#### Material for the task

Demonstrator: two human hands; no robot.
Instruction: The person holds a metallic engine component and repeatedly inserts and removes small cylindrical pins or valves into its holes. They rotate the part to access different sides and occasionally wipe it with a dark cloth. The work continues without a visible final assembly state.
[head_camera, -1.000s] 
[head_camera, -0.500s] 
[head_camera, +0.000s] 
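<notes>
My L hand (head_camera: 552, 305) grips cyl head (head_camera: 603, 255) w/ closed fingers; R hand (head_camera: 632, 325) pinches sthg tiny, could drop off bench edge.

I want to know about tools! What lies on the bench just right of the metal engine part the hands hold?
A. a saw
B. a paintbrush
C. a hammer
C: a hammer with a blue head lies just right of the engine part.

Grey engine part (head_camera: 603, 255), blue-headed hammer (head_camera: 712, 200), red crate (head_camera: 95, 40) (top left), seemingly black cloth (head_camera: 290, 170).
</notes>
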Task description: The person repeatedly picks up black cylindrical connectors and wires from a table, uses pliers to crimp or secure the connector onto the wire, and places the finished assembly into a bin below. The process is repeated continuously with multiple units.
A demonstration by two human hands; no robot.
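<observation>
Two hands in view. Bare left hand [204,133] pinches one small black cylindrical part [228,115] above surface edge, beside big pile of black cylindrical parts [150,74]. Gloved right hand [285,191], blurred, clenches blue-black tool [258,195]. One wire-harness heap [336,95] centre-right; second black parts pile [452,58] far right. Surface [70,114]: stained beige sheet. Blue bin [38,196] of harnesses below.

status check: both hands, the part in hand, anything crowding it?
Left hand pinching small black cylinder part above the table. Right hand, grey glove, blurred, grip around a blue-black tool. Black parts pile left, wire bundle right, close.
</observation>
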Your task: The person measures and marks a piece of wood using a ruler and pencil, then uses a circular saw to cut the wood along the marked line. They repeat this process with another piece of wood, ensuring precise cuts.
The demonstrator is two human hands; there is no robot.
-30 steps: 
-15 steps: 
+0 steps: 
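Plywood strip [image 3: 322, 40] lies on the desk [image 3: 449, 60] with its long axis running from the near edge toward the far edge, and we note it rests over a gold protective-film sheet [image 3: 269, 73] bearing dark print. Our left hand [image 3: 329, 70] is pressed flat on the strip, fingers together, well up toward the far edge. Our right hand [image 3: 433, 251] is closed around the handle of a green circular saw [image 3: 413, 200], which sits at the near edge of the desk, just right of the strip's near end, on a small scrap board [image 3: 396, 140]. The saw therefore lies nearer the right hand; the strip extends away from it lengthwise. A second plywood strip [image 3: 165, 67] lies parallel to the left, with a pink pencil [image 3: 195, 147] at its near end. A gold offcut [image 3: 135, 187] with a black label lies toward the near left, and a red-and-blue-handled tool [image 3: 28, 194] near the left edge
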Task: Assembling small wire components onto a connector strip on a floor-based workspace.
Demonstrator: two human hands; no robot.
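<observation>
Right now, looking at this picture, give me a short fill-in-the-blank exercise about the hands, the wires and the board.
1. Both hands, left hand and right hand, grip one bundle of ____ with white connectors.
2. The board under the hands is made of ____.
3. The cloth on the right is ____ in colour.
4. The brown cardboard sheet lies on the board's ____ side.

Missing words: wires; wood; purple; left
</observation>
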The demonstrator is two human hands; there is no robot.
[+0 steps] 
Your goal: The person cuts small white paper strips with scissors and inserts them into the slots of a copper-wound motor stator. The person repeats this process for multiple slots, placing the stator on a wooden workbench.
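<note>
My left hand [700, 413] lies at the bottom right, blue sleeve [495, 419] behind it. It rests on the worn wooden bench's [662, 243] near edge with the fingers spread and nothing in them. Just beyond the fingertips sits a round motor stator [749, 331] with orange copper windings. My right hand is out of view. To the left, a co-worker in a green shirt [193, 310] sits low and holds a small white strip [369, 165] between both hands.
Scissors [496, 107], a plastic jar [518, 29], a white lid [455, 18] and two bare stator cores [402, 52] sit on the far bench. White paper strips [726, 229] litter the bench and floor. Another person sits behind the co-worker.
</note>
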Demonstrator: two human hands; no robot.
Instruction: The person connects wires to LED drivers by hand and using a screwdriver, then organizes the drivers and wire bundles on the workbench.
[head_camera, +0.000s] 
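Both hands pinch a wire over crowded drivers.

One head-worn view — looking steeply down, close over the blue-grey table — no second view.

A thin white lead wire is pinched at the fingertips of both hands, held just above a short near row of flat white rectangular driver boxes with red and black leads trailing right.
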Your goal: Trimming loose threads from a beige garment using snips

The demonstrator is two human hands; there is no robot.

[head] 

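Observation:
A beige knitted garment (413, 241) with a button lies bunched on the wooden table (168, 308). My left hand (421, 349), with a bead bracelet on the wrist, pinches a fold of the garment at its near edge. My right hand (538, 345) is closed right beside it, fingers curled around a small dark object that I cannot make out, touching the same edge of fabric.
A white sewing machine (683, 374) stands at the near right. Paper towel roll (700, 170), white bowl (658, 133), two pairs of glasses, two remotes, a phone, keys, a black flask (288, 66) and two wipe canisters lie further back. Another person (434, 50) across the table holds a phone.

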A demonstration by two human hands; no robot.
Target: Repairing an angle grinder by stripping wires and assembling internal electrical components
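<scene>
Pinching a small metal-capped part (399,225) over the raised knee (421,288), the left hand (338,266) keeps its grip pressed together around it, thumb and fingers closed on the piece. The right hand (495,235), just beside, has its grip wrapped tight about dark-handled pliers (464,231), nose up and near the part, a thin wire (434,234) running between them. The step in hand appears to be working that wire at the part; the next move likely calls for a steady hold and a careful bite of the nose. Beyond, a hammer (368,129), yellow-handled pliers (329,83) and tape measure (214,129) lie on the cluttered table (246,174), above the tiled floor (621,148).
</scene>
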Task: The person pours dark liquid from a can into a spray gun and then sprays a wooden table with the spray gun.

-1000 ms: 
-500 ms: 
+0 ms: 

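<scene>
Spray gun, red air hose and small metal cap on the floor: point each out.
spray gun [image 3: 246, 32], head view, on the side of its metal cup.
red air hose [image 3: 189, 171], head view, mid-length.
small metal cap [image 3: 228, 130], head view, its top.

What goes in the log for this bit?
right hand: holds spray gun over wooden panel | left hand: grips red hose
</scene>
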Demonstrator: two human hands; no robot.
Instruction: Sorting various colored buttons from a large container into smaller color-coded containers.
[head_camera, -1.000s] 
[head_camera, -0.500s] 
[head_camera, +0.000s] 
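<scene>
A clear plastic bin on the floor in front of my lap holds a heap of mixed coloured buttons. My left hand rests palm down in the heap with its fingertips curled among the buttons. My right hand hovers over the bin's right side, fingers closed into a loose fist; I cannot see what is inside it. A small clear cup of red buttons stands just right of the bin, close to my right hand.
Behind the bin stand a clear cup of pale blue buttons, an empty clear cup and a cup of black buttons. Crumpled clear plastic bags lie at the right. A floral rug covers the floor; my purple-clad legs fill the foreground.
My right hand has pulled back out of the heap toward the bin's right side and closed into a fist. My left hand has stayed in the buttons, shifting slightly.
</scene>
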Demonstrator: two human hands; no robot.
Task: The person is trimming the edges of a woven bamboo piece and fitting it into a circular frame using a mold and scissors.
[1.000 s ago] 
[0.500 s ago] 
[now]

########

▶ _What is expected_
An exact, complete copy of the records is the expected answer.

▶ _Completed exercise_
Demonstrator: two human hands; no robot.
Instruction: The person holds a metallic engine component and repeatedly inserts and removes small cylindrical pins or valves into its holes. They rotate the part to access different sides and occasionally wipe it with a dark cloth. The work continues without a visible final assembly state.
[head_camera, -1.000s] 
[head_camera, -0.500s] 
[head_camera, +0.000s] 
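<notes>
My L hand (head_camera: 552, 305) grips cyl head (head_camera: 603, 255) w/ closed fingers; R hand (head_camera: 632, 325) pinches sthg tiny, could drop off bench edge.

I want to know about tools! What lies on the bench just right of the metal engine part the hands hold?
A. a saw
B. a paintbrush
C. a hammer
C: a hammer with a blue head lies just right of the engine part.

Grey engine part (head_camera: 603, 255), blue-headed hammer (head_camera: 712, 200), red crate (head_camera: 95, 40) (top left), seemingly black cloth (head_camera: 290, 170).
</notes>
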Task description: The person repeatedly picks up black cylindrical connectors and wires from a table, uses pliers to crimp or secure the connector onto the wire, and places the finished assembly into a bin below. The process is repeated continuously with multiple units.
A demonstration by two human hands; no robot.
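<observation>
Two hands in view. Bare left hand [204,133] pinches one small black cylindrical part [228,115] above surface edge, beside big pile of black cylindrical parts [150,74]. Gloved right hand [285,191], blurred, clenches blue-black tool [258,195]. One wire-harness heap [336,95] centre-right; second black parts pile [452,58] far right. Surface [70,114]: stained beige sheet. Blue bin [38,196] of harnesses below.

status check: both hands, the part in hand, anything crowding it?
Left hand pinching small black cylinder part above the table. Right hand, grey glove, blurred, grip around a blue-black tool. Black parts pile left, wire bundle right, close.
</observation>
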Your task: The person measures and marks a piece of wood using a ruler and pencil, then uses a circular saw to cut the wood along the marked line. They repeat this process with another piece of wood, ensuring precise cuts.
The demonstrator is two human hands; there is no robot.
-30 steps: 
-15 steps: 
+0 steps: 
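Plywood strip [image 3: 322, 40] lies on the desk [image 3: 449, 60] with its long axis running from the near edge toward the far edge, and we note it rests over a gold protective-film sheet [image 3: 269, 73] bearing dark print. Our left hand [image 3: 329, 70] is pressed flat on the strip, fingers together, well up toward the far edge. Our right hand [image 3: 433, 251] is closed around the handle of a green circular saw [image 3: 413, 200], which sits at the near edge of the desk, just right of the strip's near end, on a small scrap board [image 3: 396, 140]. The saw therefore lies nearer the right hand; the strip extends away from it lengthwise. A second plywood strip [image 3: 165, 67] lies parallel to the left, with a pink pencil [image 3: 195, 147] at its near end. A gold offcut [image 3: 135, 187] with a black label lies toward the near left, and a red-and-blue-handled tool [image 3: 28, 194] near the left edge
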Task: Assembling small wire components onto a connector strip on a floor-based workspace.
Demonstrator: two human hands; no robot.
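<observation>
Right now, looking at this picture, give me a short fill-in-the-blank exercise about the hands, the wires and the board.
1. Both hands, left hand and right hand, grip one bundle of ____ with white connectors.
2. The board under the hands is made of ____.
3. The cloth on the right is ____ in colour.
4. The brown cardboard sheet lies on the board's ____ side.

Missing words: wires; wood; purple; left
</observation>
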The demonstrator is two human hands; there is no robot.
[+0 steps] 
Your goal: The person cuts small white paper strips with scissors and inserts them into the slots of a copper-wound motor stator. The person repeats this process for multiple slots, placing the stator on a wooden workbench.
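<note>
My left hand [700, 413] lies at the bottom right, blue sleeve [495, 419] behind it. It rests on the worn wooden bench's [662, 243] near edge with the fingers spread and nothing in them. Just beyond the fingertips sits a round motor stator [749, 331] with orange copper windings. My right hand is out of view. To the left, a co-worker in a green shirt [193, 310] sits low and holds a small white strip [369, 165] between both hands.
Scissors [496, 107], a plastic jar [518, 29], a white lid [455, 18] and two bare stator cores [402, 52] sit on the far bench. White paper strips [726, 229] litter the bench and floor. Another person sits behind the co-worker.
</note>
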Demonstrator: two human hands; no robot.
Instruction: The person connects wires to LED drivers by hand and using a screwdriver, then organizes the drivers and wire bundles on the workbench.
[head_camera, +0.000s] 
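Both hands pinch a wire over crowded drivers.

One head-worn view — looking steeply down, close over the blue-grey table — no second view.

A thin white lead wire is pinched at the fingertips of both hands, held just above a short near row of flat white rectangular driver boxes with red and black leads trailing right.
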Your goal: Trimming loose threads from a beige garment using snips

The demonstrator is two human hands; there is no robot.

[head] 

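Observation:
A beige knitted garment (413, 241) with a button lies bunched on the wooden table (168, 308). My left hand (421, 349), with a bead bracelet on the wrist, pinches a fold of the garment at its near edge. My right hand (538, 345) is closed right beside it, fingers curled around a small dark object that I cannot make out, touching the same edge of fabric.
A white sewing machine (683, 374) stands at the near right. Paper towel roll (700, 170), white bowl (658, 133), two pairs of glasses, two remotes, a phone, keys, a black flask (288, 66) and two wipe canisters lie further back. Another person (434, 50) across the table holds a phone.
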
A demonstration by two human hands; no robot.
Target: Repairing an angle grinder by stripping wires and assembling internal electrical components
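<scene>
Pinching a small metal-capped part (399,225) over the raised knee (421,288), the left hand (338,266) keeps its grip pressed together around it, thumb and fingers closed on the piece. The right hand (495,235), just beside, has its grip wrapped tight about dark-handled pliers (464,231), nose up and near the part, a thin wire (434,234) running between them. The step in hand appears to be working that wire at the part; the next move likely calls for a steady hold and a careful bite of the nose. Beyond, a hammer (368,129), yellow-handled pliers (329,83) and tape measure (214,129) lie on the cluttered table (246,174), above the tiled floor (621,148).
</scene>
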Task: The person pours dark liquid from a can into a spray gun and then sprays a wooden table with the spray gun.

-1000 ms: 
-500 ms: 
+0 ms: 

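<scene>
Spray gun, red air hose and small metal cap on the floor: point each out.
spray gun [image 3: 246, 32], head view, on the side of its metal cup.
red air hose [image 3: 189, 171], head view, mid-length.
small metal cap [image 3: 228, 130], head view, its top.

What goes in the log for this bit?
right hand: holds spray gun over wooden panel | left hand: grips red hose
</scene>
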Demonstrator: two human hands; no robot.
Instruction: Sorting various colored buttons from a large container into smaller color-coded containers.
[head_camera, -1.000s] 
[head_camera, -0.500s] 
[head_camera, +0.000s] 
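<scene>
A clear plastic bin on the floor in front of my lap holds a heap of mixed coloured buttons. My left hand rests palm down in the heap with its fingertips curled among the buttons. My right hand hovers over the bin's right side, fingers closed into a loose fist; I cannot see what is inside it. A small clear cup of red buttons stands just right of the bin, close to my right hand.
Behind the bin stand a clear cup of pale blue buttons, an empty clear cup and a cup of black buttons. Crumpled clear plastic bags lie at the right. A floral rug covers the floor; my purple-clad legs fill the foreground.
My right hand has pulled back out of the heap toward the bin's right side and closed into a fist. My left hand has stayed in the buttons, shifting slightly.
</scene>
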Demonstrator: two human hands; no robot.
Task: The person is trimming the edges of a woven bamboo piece and fitting it into a circular frame using a mold and scissors.
[1.000 s ago] 
[0.500 s ago] 
[now]

The answer has been supplied in full.